2 VARIOUS RESEARCH OBJECTIVES

Some papers that one may encounter in journals and symposia represent an effort to transfer into conservation practice techniques already well-developed in other fields. In the presentations that follow, Walter McCrone's (1994) discussion of the use of polarized light microscopy or Chandra Reedy's (1994) discussion of thin-section petrography provide examples. Other contributions suggest the potential utility of new methods and techniques: Michele Derrick et al. (1994) discuss several possibilities, and Marion Mecklenburg et al. (1994) present the potential insights offered by computerized modeling of stress development. Still others seek to establish a foundation upon which solid advances may be made; Hansen's consideration of the effect of solvents on the physical properties of thermoplastic coatings (Hansen et al. 1991) and Michalski's (1990) proposed model of cleaning (varnish removal by solvent action) are of this type. Other contributions seek to establish general principles that can guide our thinking about a variety of materials and situations: the concept of solubility parameter (regarding solvent action) and Pourbaix diagrams (regarding the corrosion of metals) are prime examples. In any number of fields, a time-honored service has been to identify and begin to fill in significant gaps in current knowledge (Howie 1992; Williams 1993; Wilhelm 1993). A major area of activity aims principally to refine and enlarge upon presently available information; such would be the determination of both number average and weight average molecular weights of familiar thermoplastic resins, more precise data than had been available hitherto (de la Rie 1987). Table 1 summarizes just a few of the numerous objectives behind the research contributions that one will encounter.

TABLE 1 SOME RESEARCH OBJECTIVES IN CONSERVATION SCIENCE

The conservator probably does not see much in this list likely to be of immediate assistance in his or her work, partly because a significant investigative activity is missing: development. Calls for fulfillment of national needs in research and development (R and D) are familiar. Developmental research concerns the myriad problems associated with making untried ideas a practical success. Developmental research involves mission-oriented research, “the practical application of basic knowledge to attaining a specific goal” (NCAC 1979). The objectives cited in table 1 are not those immediately oriented toward the development of practical applications. They represent instead various aspects of the effort to build up the background of information needed to develop safe, sound, innovative, and practical methods of conservation.

A decade ago the effort devoted to developmental research in conservation was limited. Perhaps long-standing policies and practices of funding made it more difficult to obtain grants for development than for the acquisition of basic facts, information, and understanding. In addition, there were far fewer scientists in the conservation field than there are today.

Things have definitely changed. One finds increasing numbers of laboratories dedicated to support for developmental research in specific areas of conservation.
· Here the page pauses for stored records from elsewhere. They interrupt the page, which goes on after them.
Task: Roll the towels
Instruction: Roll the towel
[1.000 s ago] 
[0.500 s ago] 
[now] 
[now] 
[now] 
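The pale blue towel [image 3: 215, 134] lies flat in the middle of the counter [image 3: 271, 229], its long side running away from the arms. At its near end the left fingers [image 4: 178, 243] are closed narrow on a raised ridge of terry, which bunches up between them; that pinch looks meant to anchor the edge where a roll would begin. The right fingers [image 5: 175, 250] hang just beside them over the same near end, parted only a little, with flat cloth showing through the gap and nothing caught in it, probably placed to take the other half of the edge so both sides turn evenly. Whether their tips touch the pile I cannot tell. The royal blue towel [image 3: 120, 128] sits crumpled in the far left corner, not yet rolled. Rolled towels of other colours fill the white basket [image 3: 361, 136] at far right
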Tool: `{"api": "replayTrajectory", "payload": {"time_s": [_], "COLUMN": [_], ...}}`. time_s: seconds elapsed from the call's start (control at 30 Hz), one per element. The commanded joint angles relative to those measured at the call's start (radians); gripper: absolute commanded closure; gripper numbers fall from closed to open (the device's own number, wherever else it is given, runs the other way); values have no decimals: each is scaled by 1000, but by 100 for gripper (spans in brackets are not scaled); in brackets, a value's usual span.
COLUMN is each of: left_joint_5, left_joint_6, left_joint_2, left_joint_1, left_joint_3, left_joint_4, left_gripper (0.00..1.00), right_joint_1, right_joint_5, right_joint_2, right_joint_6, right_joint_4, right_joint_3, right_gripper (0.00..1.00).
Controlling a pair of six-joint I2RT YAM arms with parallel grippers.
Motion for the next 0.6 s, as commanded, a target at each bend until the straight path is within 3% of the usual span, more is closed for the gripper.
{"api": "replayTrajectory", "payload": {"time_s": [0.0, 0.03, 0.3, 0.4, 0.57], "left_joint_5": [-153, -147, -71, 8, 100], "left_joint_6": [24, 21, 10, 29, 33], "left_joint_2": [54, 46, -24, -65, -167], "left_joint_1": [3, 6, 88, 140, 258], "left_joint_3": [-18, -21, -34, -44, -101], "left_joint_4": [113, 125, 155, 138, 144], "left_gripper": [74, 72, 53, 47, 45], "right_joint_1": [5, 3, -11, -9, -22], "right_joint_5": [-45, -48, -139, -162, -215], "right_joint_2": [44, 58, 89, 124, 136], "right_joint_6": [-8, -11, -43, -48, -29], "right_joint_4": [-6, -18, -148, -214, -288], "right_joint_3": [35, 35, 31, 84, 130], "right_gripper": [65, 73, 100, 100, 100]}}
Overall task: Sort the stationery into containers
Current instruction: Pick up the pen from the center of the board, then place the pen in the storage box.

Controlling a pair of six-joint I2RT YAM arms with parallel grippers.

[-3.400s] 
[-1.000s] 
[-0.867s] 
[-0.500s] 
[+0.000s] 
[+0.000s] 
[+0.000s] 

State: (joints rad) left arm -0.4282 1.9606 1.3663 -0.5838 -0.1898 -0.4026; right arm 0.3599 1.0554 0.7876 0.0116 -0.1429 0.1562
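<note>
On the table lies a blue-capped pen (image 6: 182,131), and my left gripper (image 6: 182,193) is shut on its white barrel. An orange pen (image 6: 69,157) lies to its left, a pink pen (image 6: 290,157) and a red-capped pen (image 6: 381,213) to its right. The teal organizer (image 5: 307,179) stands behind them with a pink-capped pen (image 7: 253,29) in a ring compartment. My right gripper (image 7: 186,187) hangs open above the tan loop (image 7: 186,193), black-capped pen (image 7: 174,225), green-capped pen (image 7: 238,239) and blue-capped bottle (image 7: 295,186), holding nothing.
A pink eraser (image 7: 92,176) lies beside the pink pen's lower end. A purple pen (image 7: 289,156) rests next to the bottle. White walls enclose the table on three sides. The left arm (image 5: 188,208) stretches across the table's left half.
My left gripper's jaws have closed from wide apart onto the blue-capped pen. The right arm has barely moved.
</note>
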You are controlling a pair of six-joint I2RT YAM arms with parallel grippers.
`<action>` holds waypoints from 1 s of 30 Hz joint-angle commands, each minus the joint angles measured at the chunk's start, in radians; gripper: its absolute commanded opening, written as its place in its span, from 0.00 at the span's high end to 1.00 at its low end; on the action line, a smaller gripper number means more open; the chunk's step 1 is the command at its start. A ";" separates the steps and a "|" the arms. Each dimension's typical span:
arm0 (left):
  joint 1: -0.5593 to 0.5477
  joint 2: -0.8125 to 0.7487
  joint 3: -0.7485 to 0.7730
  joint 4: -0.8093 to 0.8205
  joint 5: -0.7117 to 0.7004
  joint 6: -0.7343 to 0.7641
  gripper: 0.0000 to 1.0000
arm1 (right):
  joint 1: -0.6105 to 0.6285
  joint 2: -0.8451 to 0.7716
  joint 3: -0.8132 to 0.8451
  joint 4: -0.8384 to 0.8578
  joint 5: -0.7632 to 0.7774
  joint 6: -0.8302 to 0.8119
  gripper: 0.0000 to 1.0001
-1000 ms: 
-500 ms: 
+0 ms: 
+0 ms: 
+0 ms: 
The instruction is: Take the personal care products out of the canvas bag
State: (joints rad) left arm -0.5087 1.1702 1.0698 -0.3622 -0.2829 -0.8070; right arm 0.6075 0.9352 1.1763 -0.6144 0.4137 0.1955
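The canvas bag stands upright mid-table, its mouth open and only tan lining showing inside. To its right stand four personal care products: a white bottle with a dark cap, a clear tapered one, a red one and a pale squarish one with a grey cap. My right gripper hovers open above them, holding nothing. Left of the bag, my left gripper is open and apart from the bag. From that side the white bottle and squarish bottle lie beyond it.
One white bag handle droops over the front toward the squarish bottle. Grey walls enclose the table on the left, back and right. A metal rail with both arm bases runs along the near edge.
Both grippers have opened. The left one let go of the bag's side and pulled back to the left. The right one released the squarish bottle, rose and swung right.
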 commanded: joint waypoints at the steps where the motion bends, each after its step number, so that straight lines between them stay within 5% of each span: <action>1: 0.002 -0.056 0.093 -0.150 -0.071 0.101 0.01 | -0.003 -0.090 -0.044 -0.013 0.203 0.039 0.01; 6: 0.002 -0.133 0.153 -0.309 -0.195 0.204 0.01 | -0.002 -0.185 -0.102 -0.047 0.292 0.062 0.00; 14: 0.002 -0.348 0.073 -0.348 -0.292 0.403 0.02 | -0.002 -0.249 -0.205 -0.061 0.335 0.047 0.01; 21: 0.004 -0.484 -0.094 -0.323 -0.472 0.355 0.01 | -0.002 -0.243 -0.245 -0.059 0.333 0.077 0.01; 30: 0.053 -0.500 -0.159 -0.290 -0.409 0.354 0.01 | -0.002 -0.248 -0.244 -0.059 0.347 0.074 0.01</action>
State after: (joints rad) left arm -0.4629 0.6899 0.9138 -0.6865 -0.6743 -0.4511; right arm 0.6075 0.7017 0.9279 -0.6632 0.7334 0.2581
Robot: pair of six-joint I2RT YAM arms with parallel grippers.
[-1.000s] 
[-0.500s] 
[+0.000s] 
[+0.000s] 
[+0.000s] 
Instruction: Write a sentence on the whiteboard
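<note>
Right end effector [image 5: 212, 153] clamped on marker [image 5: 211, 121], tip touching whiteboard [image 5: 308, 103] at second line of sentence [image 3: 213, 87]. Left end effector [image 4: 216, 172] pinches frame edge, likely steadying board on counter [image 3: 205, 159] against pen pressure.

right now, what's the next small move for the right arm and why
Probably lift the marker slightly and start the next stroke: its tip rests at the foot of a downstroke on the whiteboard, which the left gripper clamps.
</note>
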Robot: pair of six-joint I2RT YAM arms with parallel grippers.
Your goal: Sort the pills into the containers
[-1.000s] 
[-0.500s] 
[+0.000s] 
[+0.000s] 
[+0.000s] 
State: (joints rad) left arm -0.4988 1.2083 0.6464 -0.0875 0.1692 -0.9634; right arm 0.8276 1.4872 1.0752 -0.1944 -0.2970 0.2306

Among others, there are now an Image Permanence Institute, a Leather Conservation Centre, a Laboratoire de Recherches des Monuments Historiques, Centro di Studio Cause di Deperimento e Metodi di Conservazione della Opere d'Arte, and a Centre for Archival Polymeric Materials. Most notable, of course, has been the major commitment of the Library of Congress and others toward developing a method of mass deacidification (Luner 1990). There is also considerable interest internationally regarding practical solutions to the consolidation of building stone (Baer et al. 1991; Rodrigues et al. 1992). The Getty Conservation Institute is currently interested in ways of preserving adobe.

Among these efforts are many basic studies undertaken to obtain supporting information. Does deacidification with calcium hydroxide protect paper against mold growth (Marconi 1989)? Does quartz or calcite interfere with the consolidation of stone by methyltrimethoxysilane (Denehey et al. 1992)? Such inquiries are rarely intended or ready for immediate application by the practicing conservator. Let us also admit that scientists often do not make their objectives clear. Nor is it always a simple matter to explain how a contribution is intended to fit into the larger picture. Perhaps it is assumed that these points usually should be rather obvious. It might be a useful exercise, nonetheless, upon being confronted with a rather involved report by a scientist, to speculate as to just what category of topic, such as those in table 1, it is intended to address. There is a further basic problem facing authors in this field: their presentation often must satisfy an extremely wide range of interested parties, extending from museum directors, curators, and practicing conservators to a peer group of conservation scientists as well as specialists in industry and academia. It is virtually impossible to accommodate all these interests in a single presentation.

There are not many occasions in which the research findings proceed directly to the practical end. Caution is certainly commendable if not mandatory. The case of soluble nylon provides a striking example in which a material was introduced directly into conservation practice. Sease (1981) and Hanna and Lee (1988) note that soluble nylon was first mentioned in 1958, recommended largely on the basis of some of its initial properties. Curiously, extensive aging tests were never carried out, nor was background information provided concerning whether this particular chemical substance was likely to be stable. It was more than a decade before a formal publication drew attention to potential problems (DeWitte 1975).